Auch die Honigbiene braucht Wasser.

Irmtraud Papke

Nicht nur die Vögel profitieren von der menschlichen Hilfe, sondern ebenso Kleinsäuger und Insekten. „Auch die Honigbiene braucht Wasser“, informiert Papke. „Und zwar zum Verdunsten, um den Stock herunterzukühlen, damit die Waben bei großer Hitze erhalten bleiben.“ Für den Fall, dass eine Biene mal baden geht, hat die Expertin noch einen Tipp: „Ein kleines Holzstück ins Wasser legen, dann hat sie es beim Herausklettern leichter.“

Dass das Aufstellen von Schalen in einem heißen, trockenen Sommer wie diesem Sinn macht, steht außer Frage. „Aber eigentlich kann man das jedes Jahr machen“, sagt Papke. „Es gibt immer Hitzeperioden und als Gartenbesitzer bekommt man, wie gesagt, dadurch auch etwas Schönes fürs Auge.“ Übrigens auch, indem man eine Staubecke schafft, in der sich die Vögel wälzen können. „Das machen sie, um Ungeziefer loszuwerden“, erklärt die Leiterin des Biologischen Zentrums.

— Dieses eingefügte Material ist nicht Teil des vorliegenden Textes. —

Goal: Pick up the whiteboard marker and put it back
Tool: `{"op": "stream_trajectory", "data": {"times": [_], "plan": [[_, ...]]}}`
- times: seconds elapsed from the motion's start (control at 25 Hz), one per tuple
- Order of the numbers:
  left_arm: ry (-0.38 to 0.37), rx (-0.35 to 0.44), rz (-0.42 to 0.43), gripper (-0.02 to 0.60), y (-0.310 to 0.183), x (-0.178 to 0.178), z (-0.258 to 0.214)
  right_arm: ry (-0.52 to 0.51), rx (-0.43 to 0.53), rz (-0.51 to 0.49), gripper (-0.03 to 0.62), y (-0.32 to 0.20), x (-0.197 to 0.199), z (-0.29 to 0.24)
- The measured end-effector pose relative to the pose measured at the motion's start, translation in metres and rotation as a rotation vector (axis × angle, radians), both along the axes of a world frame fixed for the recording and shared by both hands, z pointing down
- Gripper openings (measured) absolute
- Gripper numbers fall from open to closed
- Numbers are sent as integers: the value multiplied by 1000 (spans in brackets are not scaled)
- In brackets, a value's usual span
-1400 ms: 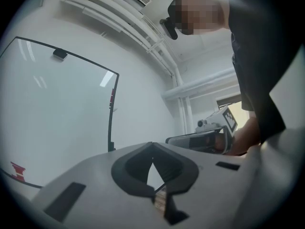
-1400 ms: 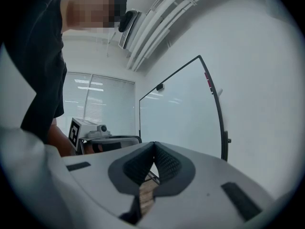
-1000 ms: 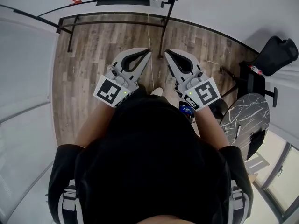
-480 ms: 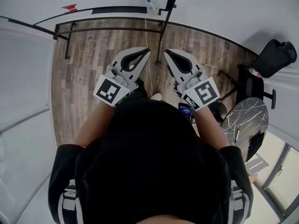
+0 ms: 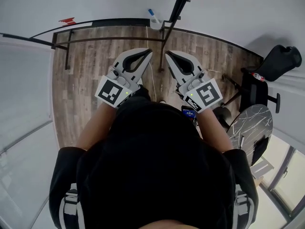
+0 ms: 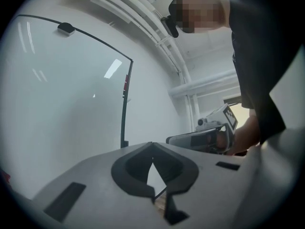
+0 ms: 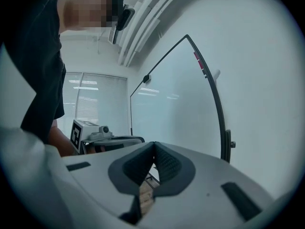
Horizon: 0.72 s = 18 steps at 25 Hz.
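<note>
Whiteboard [image 7: 176,109] ahead of the person, upright on a stand frame [image 5: 109,28] resting on the floor [image 5: 90,66]. Whiteboard marker [image 5: 151,12] in a holder [image 5: 156,24] at the board's lower edge, just left of the stand's post [image 5: 180,1]. Left claw [image 5: 150,50] and right claw [image 5: 167,53] side by side, near each other but apart, between person and board. Round bench [image 5: 248,123] to the person's right. Chair [image 5: 257,85] just beyond it, nearer the wall.

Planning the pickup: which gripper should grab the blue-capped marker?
Probably left: the left gripper points toward the marker, while a black pole crosses between it and the right gripper.
</note>
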<state>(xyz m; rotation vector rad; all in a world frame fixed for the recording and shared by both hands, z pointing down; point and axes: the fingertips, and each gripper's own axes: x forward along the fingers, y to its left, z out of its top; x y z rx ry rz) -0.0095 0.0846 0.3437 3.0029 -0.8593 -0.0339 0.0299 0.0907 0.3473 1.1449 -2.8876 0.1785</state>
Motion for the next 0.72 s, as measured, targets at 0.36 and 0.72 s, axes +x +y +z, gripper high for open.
{"op": "stream_trajectory", "data": {"times": [0.36,0.72], "plan": [[-10,-27,33,3,-67,-11,6,9,-25,39,-6,-67,-14,5],[-3,-46,73,3,-110,-31,15,30,-53,70,-6,-109,-35,16]]}}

Auch wenn bei den schweißtreibenden Temperaturen wohl kaum jemand an den Winter denkt, appelliert sie, die frostige Zeit doch im Hinterkopf zu behalten, wenn es bald an das Zurückschneiden des Grüns geht. „Für die Vogelwelt ist es interessant, wenn samentragende Stauden stehen gelassen werden“, informiert Papke. „Sie holen sich dort im Winter ihr Futter. Außerdem sind hohle Stängel ein guter Unterschlupf für bestimmte Insektenarten.“

So lässt sich die heimische Tierwelt zu jeder Jahreszeit – mit geringem Aufwand – ein bisschen unter die Arme greifen.